È falso che la mente sia un prodotto esclusivo della cultura, cioè delle riflessioni dell’uomo su se stesso, e non il risultato dell’evoluzione naturale di una specie tra le tante del nostro pianeta.

È fuorviante concepire la mente come una entità (un’anima) che ci differenzia dal resto del mondo vivente.

È falso che sia possibile conoscere il funzionamento della mente semplicemente osservando noi stessi e gli altri, dato che i meccanismi sono in larga parte inconsci.

È infondata la dicotomia tra razionalità ed emozioni. Queste ultime hanno un forte valore adattivo in quanto segnalano e modulano l’attività cognitiva. Solo in casi limite le emozioni assumono modalità di blocco o sospensione di azioni altrimenti guidate da razionalità.

Molti inconsci per un cervello
Perché crediamo di sapere quello che non sappiamo
(con Carlo Umiltà) © Il Mulino, 2018 - Selezione Aforismario

Un tempo si credeva che la «normalità» fossero i processi mentali di cui siamo consci e che il «sorprendente» fosse l’inconscio. Oggi gli esperimenti mostrano che le cose funzionano all’opposto, come in un’isola in cui l’inconscio è prevalente.

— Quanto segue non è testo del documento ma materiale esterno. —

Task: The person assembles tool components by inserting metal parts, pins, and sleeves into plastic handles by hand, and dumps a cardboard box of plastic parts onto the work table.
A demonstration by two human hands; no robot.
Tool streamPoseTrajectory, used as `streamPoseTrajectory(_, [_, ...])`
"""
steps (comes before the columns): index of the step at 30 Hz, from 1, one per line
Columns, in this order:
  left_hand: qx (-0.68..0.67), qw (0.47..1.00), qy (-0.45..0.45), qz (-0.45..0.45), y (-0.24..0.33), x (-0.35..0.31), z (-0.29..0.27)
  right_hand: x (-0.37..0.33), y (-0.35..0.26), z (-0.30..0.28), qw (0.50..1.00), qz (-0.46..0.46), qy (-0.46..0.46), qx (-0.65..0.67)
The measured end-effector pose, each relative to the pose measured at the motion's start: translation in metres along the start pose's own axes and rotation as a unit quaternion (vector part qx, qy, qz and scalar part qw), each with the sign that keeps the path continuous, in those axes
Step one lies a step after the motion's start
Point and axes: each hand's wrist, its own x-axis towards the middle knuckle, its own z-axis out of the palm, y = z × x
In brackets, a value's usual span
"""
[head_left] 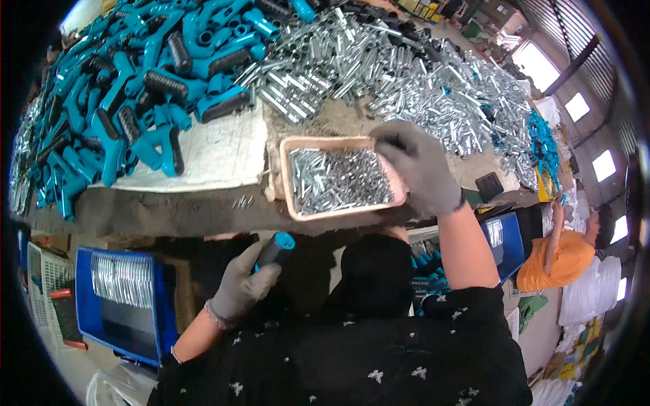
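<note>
Left hand (pixel 240 287): closed round teal handle (pixel 274 249) | Right hand (pixel 420 166): fingers curled into tray (pixel 288 177) of small metal pins (pixel 338 179) | Advice: pinch one pin, steady handle upright.

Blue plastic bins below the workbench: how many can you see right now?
2. One blue plastic bin holding shiny metal tubes sits lower left, beside the grey-gloved left hand. A second blue bin sits right of the raised right forearm. Others may be hidden under the bench.

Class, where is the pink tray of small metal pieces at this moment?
In the head view the pink tray sits at centre on the table's near edge, under the gloved right hand, just below the heap of silver tubes.
</note>
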Motion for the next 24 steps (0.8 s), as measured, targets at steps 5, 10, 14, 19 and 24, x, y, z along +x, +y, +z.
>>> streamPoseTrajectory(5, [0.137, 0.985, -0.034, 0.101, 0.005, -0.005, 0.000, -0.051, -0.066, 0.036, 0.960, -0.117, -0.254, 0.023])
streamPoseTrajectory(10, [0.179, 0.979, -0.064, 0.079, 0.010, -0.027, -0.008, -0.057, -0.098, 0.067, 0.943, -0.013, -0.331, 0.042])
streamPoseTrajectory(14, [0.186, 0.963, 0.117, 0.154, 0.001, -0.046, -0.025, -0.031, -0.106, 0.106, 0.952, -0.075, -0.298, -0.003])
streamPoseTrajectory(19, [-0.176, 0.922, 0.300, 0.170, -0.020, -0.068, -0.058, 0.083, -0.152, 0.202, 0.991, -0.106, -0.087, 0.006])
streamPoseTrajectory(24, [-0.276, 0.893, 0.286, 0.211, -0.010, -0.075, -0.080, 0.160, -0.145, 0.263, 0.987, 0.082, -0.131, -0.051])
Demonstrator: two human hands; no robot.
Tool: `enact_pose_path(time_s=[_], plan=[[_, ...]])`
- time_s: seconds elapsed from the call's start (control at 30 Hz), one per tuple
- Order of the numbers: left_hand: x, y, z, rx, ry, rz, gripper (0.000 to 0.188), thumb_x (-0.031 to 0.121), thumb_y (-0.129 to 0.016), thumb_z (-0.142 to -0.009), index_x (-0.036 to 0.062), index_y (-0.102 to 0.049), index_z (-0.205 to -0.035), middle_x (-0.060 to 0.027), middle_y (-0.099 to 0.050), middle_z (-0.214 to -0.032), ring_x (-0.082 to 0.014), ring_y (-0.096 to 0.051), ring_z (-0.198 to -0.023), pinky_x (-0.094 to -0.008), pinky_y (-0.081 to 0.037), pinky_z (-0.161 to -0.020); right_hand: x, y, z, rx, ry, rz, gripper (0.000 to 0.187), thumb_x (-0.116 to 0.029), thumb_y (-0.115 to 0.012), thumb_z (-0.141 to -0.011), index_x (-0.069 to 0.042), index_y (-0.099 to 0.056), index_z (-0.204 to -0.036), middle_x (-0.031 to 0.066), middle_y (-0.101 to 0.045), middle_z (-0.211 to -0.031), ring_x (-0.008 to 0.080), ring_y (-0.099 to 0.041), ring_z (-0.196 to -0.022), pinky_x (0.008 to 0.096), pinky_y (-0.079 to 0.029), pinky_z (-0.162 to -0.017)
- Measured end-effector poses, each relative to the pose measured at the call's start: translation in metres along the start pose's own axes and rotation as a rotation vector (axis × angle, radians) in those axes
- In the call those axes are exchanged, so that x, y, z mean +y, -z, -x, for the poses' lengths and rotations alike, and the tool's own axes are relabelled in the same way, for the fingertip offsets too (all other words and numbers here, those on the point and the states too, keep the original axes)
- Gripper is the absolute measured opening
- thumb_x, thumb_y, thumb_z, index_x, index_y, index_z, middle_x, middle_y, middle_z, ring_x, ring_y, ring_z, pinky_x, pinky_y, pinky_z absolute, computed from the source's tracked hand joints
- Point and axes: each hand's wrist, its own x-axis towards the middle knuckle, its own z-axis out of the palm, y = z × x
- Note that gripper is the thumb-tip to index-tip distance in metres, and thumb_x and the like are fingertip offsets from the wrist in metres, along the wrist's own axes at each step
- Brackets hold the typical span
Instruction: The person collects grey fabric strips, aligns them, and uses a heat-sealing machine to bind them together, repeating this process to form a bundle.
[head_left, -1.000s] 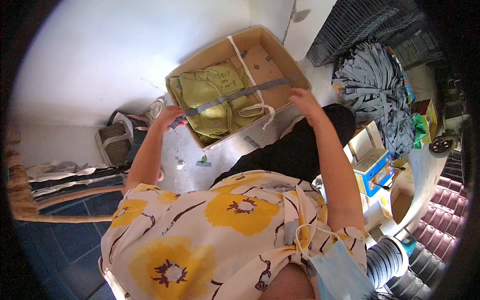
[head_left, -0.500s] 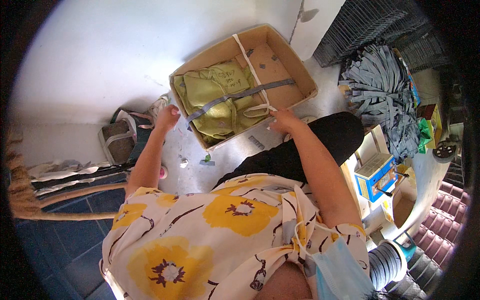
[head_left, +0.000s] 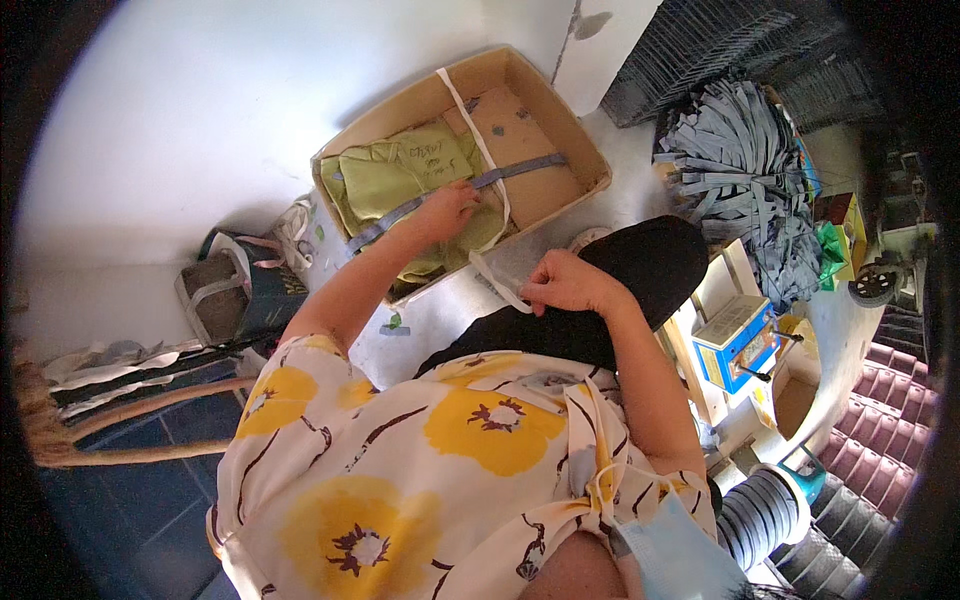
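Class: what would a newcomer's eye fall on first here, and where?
Probably the open brown cardboard box at upper centre, with an olive-green fabric bundle in its left part. Next, the heap of flat grey strips at upper right, and the yellow flowers on the cream blouse below.

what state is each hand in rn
Left hand: over the green bag; cannot tell whether it grips anything.
Right hand: closed, holding the white strap.

Cardboard box: brown, open-topped.
Green sack: folded (dark markings on top), lying in the box's left part.
Grey strap: flat, laid across the sack.
White strap: crosses grey strap; lower end beyond near rim.
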Motion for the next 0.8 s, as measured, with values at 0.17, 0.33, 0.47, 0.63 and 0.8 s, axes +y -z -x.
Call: enact_pose_path(time_s=[0.17, 0.33, 0.47, 0.63, 0.8], plan=[[-0.024, -0.001, -0.053, -0.027, 0.040, -0.152, 0.034, 0.005, -0.057, -0.077, 0.0052, -0.057, -0.111, -0.0190, -0.051, -0.122, -0.0377, -0.047, -0.115, -0.0446, -0.042, -0.095, 0.004, -0.007, -0.010, 0.169, -0.030, 0.307, 0.019, -0.018, -0.061, -0.073, -0.001, -0.069, -0.069, 0.0156, -0.064, -0.064, 0.0268, -0.063, -0.061, 0.0376, -0.049, -0.061], [-0.038, -0.004, -0.090, -0.127, 0.004, -0.357, 0.040, 0.007, -0.059, -0.074, 0.0065, -0.058, -0.114, -0.0152, -0.046, -0.132, -0.0358, -0.045, -0.120, -0.0436, -0.042, -0.098, 0.007, -0.017, -0.011, 0.338, -0.155, 0.760, 0.017, -0.013, -0.065, -0.068, -0.004, -0.070, -0.082, 0.0168, -0.065, -0.090, 0.0329, -0.061, -0.094, 0.0442, -0.047, -0.080], [-0.067, 0.004, -0.110, -0.103, 0.058, -0.544, 0.033, 0.010, -0.057, -0.078, 0.0085, -0.064, -0.110, -0.0060, -0.040, -0.140, -0.0326, -0.047, -0.118, -0.0430, -0.045, -0.095, -0.003, -0.016, 0.008, 0.686, 0.121, 0.654, 0.016, -0.011, -0.065, -0.071, -0.002, -0.066, -0.083, 0.0165, -0.061, -0.101, 0.0327, -0.053, -0.109, 0.0454, -0.044, -0.088], [-0.079, 0.025, -0.150, -0.208, 0.149, -0.735, 0.030, 0.012, -0.053, -0.082, 0.0079, -0.065, -0.109, -0.0046, -0.035, -0.143, -0.0311, -0.048, -0.117, -0.0426, -0.048, -0.091, -0.005, -0.020, 0.057, 1.025, 0.191, 0.563, 0.011, -0.009, -0.064, -0.074, 0.000, -0.061, -0.080, 0.0139, -0.061, -0.097, 0.0307, -0.055, -0.104, 0.0414, -0.043, -0.091], [-0.144, 0.046, -0.179, -0.097, 0.331, -0.780, 0.031, 0.015, -0.049, -0.087, 0.0097, -0.063, -0.114, -0.0029, -0.046, -0.136, -0.0279, -0.054, -0.111, -0.0432, -0.049, -0.086, 0.001, -0.024, 0.068, 1.036, 0.253, 0.541, 0.010, -0.009, -0.066, -0.073, -0.002, -0.061, -0.078, 0.0116, -0.062, -0.094, 0.0289, -0.058, -0.099, 0.0398, -0.043, -0.091]])
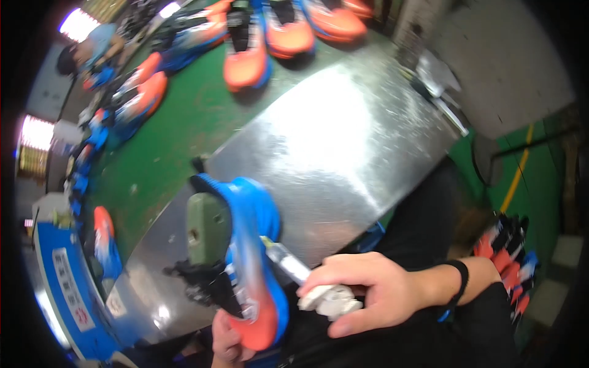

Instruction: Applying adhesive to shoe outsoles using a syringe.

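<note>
A blue and orange running shoe [246, 214] stands on edge near me, with a green shoe last [205, 227] inside and black laces [199, 282] hanging at its opening. My left hand [227, 340] is closed on the orange toe; part of the hand is cut off by the lower edge. In my right hand [374, 291] is a slim tool with a pale, see-through barrel [287, 260] and a yellowish tip, wrapped in crumpled white material [331, 302] at the grip. Its tip is at the shoe's side; whether it touches cannot be told.
A shiny metal sheet [392, 116] lies on the green bench [196, 116]. Several similar shoes [245, 61] line the far and left side. A tool with a metal shaft [451, 115] lies at the sheet's far right corner. More shoes [506, 264] are stacked at right. Another person [98, 49] sits far left.
</note>
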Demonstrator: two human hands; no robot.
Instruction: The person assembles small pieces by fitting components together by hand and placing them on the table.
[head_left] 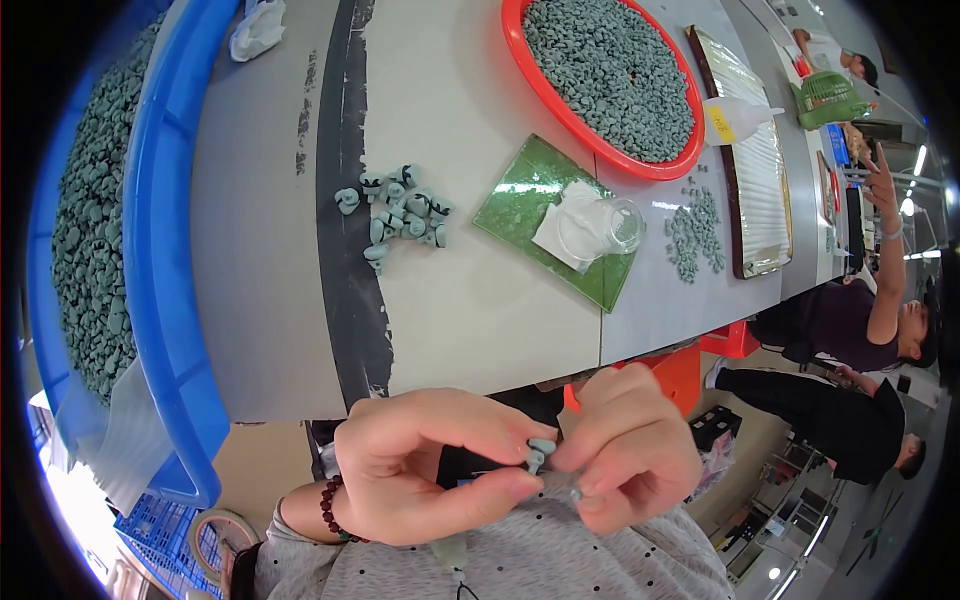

Per adattarsi a scenari in cambiamento la coscienza è importante tanto quanto quello che facciamo automaticamente, senza rendercene conto.

Probabilmente la coscienza è servita proprio per disinnescare gli automatismi se questi stavano diventando disadattivi.

Negli ultimi secoli siamo stati in grado di adattarci non solo a mondi «incontrati», come i nostri antenati, ma anche a quelli da noi stessi inventati, per esempio gli scenari offerti dalle nuove tecnologie. 

Molti credono di sapere e vengono manipolati, senza che se ne accorgano. Pochi sanno di non sapere, e quindi conoscono anche i confini del sapere. Possono così influenzare gli sprovveduti grazie a quel poco che sanno veramente.

La coscienza non è necessaria per lo svolgersi dei processi percettivi, e, forse, ciò non è tanto sorprendente, ma neppure è necessaria per lo svolgersi dei processi decisionali di ordine più elevato, e, probabilmente, ciò è sorprendente.